Les annonces contradictoires sur le déploiement des forces américaines en Europe ont créé une vague d’interrogations : le président Donald Trump promet 5 000 soldats supplémentaires en Pologne, tandis que le Pentagone évoque simultanément un retrait de troupes du continent.
Depuis la victoire de Karol Nawrocki à l’élection présidentielle polonaise, les relations entre Washington et Varsovie se sont renforcées. Trump a accueilli Nawrocki à la Maison‑Blanche à deux reprises, soutenant sa campagne et soulignant l’importance d’un allié « modèle » dans la région. Parallèlement, l’administration américaine poursuit son programme « America First », qui prévoit la réduction du nombre de brigades d’infanterie stationnées en Europe – notamment le retrait de 5 000 soldats d’Allemagne annoncé par le secrétaire à la Défense Pete Hegseth.
Dans un post sur Truth Social, le président a déclaré :
« En raison de l’élection réussie du président polonais Karol Nawrocki, que j’ai eu le plaisir d’appuyer, et de notre relation, je suis heureux d’annoncer que les États‑Unis enverront 5 000 soldats supplémentaires en Pologne. »
Le vice‑président JD Vance avait, deux jours auparavant, indiqué que le déploiement était « retardé », tout en niant toute indication de retrait global.

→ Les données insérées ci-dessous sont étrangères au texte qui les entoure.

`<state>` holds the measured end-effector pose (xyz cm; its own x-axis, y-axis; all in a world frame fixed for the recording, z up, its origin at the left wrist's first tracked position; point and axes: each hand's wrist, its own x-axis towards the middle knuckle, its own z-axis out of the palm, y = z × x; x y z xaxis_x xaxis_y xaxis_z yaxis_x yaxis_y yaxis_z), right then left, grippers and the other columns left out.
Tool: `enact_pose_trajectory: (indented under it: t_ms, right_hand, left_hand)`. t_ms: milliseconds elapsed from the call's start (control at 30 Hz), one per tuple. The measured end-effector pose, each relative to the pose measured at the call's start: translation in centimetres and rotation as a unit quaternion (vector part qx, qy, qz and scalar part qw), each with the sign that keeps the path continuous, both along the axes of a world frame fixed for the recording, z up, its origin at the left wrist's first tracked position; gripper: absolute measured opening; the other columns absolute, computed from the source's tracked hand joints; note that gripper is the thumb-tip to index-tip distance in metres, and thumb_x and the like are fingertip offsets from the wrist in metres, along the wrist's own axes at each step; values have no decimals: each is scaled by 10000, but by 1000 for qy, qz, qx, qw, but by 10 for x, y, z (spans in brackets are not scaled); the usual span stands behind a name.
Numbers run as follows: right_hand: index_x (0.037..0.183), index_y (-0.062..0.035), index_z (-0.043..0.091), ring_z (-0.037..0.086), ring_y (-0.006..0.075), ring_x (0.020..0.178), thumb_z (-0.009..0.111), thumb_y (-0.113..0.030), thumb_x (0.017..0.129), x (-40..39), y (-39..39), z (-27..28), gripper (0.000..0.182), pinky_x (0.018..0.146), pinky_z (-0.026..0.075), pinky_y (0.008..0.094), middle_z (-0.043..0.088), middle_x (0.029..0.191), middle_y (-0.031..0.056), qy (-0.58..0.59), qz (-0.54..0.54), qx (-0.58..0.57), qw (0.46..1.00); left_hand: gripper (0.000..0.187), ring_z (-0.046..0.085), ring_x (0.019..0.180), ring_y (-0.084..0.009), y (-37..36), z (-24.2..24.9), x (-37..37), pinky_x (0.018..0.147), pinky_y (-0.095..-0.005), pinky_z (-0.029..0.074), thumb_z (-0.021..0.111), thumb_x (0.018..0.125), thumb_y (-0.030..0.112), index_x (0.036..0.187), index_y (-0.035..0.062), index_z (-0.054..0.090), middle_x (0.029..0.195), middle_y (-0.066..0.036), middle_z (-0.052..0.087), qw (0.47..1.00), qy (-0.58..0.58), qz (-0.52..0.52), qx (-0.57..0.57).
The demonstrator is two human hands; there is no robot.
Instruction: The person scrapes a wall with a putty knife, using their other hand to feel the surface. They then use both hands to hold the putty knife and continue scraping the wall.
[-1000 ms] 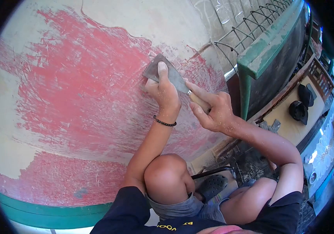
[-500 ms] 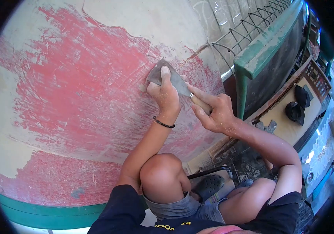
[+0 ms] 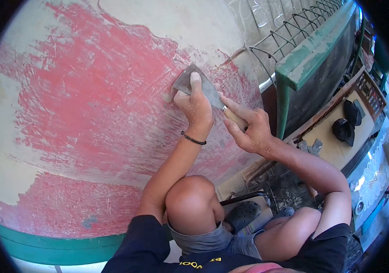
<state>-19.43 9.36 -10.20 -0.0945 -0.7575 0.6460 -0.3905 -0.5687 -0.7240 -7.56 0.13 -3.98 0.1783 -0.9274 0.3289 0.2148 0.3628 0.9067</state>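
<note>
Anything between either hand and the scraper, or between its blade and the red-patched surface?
Nothing separates the hands from the scraper: the right hand holds its handle, the left hand its blade. Left fingers curl between blade and red-patched surface; nothing visible blocks the wide edge.

A scraper (image 3: 210,93) is held around 12 o'clock, blade pressed by the thumb of the left hand (image 3: 197,107), handle (image 3: 234,119) gripped by the right hand (image 3: 252,130) toward 3. Pretty beat-up red paint (image 3: 81,91) is spread around 10, and a dusty green frame (image 3: 310,63) can be seen at 2.
</note>
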Motion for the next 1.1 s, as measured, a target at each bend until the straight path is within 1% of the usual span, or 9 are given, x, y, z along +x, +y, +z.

Le porte‑parole du Pentagone, Sean Parnell, a rappelé que la réduction visait à ramener les forces à leurs niveaux de 2021, sans préciser l’impact exact sur la Pologne.

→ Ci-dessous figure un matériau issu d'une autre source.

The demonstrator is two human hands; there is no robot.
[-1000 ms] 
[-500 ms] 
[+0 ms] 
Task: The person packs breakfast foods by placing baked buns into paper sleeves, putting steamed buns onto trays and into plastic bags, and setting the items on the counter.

Source 1 indique que les États‑Unis envoient 5 000 soldats supplémentaires en Pologne, tandis que Source 2 mentionne que le général Alexus Grynkewich a confirmé le retrait de 5 000 troupes d’Europe. Les deux versions n’ont pas encore été clarifiées par le Pentagone.

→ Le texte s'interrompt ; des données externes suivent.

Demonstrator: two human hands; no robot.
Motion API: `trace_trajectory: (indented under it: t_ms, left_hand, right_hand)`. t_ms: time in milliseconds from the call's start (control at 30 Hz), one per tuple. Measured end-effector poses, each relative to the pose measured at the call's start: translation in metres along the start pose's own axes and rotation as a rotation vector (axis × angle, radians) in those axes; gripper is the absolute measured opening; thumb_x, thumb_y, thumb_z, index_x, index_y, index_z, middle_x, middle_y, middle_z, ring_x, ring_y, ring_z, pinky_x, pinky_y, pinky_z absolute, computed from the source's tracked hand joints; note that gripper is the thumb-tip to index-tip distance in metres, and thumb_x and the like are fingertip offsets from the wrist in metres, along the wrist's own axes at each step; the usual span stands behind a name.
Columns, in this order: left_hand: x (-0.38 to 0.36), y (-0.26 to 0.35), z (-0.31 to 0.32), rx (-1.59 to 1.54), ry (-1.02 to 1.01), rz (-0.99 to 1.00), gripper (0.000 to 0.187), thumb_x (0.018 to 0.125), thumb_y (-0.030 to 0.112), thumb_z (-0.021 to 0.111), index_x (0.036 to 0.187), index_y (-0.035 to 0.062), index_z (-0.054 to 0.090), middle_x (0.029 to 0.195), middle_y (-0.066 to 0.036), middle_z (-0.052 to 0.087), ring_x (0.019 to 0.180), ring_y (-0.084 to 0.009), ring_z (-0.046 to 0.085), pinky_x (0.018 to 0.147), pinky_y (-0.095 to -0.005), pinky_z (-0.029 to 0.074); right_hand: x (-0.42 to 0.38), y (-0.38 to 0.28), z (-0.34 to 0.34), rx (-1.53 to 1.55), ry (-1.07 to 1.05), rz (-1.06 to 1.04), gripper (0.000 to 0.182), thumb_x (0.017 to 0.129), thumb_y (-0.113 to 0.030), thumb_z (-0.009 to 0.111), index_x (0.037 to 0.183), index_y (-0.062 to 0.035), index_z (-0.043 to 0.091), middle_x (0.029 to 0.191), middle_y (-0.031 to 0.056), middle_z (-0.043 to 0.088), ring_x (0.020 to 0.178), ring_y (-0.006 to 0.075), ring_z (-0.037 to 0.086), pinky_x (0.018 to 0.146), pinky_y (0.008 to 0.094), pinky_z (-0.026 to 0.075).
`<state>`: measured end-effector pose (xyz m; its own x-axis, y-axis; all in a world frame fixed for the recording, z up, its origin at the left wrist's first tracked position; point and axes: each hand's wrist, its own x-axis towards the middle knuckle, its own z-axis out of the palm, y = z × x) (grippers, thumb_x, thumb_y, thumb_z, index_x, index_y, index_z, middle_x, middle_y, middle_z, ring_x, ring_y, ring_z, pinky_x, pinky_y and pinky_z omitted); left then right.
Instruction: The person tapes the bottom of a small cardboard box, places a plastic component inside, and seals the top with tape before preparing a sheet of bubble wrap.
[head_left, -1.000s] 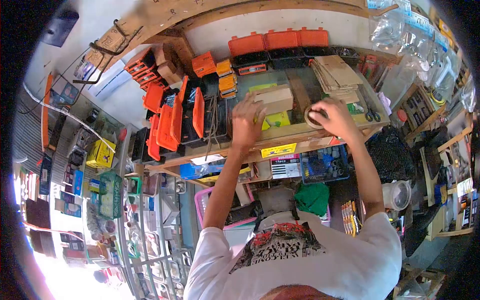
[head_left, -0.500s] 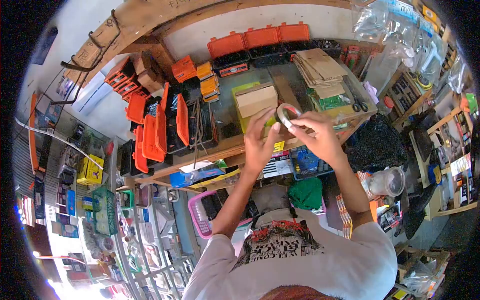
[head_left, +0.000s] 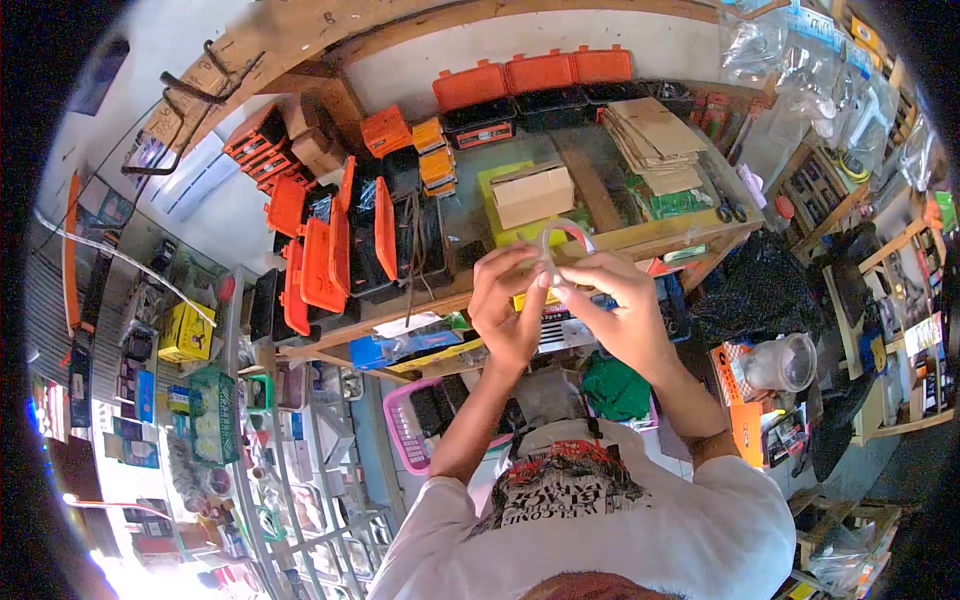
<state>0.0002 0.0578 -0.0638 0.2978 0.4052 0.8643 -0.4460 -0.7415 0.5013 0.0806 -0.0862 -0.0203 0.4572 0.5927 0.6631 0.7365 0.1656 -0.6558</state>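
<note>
A roll of clear tape [head_left: 546, 240] is held up in front of the workbench's near edge. My right hand [head_left: 622, 300] pinches its lower side between thumb and fingers. My left hand [head_left: 508, 302] closes on the roll from the other side, its thumb and fingertips against the lower edge. Both thumbs almost meet there; any loose tape end is too small to make out. Just beyond the roll, a small cardboard box [head_left: 533, 196] lies on a yellow-green sheet [head_left: 490, 190] on the glass-topped workbench [head_left: 470, 222].
Flattened cardboard pieces [head_left: 655, 140] and black scissors [head_left: 731, 212] lie at the bench's right. Orange-lidded cases [head_left: 325, 270] stand open on the left, with more cases [head_left: 480, 120] along the back. A pink basket [head_left: 405, 430] sits below the bench.
Both hands have come closer together and slightly lower. My left hand, apart from the tape roll before, now grips it along with my right. The view has shifted a little.
</note>
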Motion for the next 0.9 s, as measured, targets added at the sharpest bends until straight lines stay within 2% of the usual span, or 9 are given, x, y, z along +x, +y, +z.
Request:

Le ministère polonais de la Défense affirme que le nombre de soldats américains en Pologne ne diminuera pas et que le pays reste « prêt à accueillir davantage de troupes ». Selon les données militaires, environ 7 400 soldats étaient déjà stationnés en Pologne à la mi‑mai, avec des rotations régulières.
Alors que Washington semble osciller entre renforcement ponctuel de son engagement en Pologne et réduction globale de sa présence en Europe, les alliés de l’OTAN attendent des précisions qui détermineront la prochaine étape de la défense du continent. Le futur de ces 5 000 soldats supplémentaires reste à confirmer.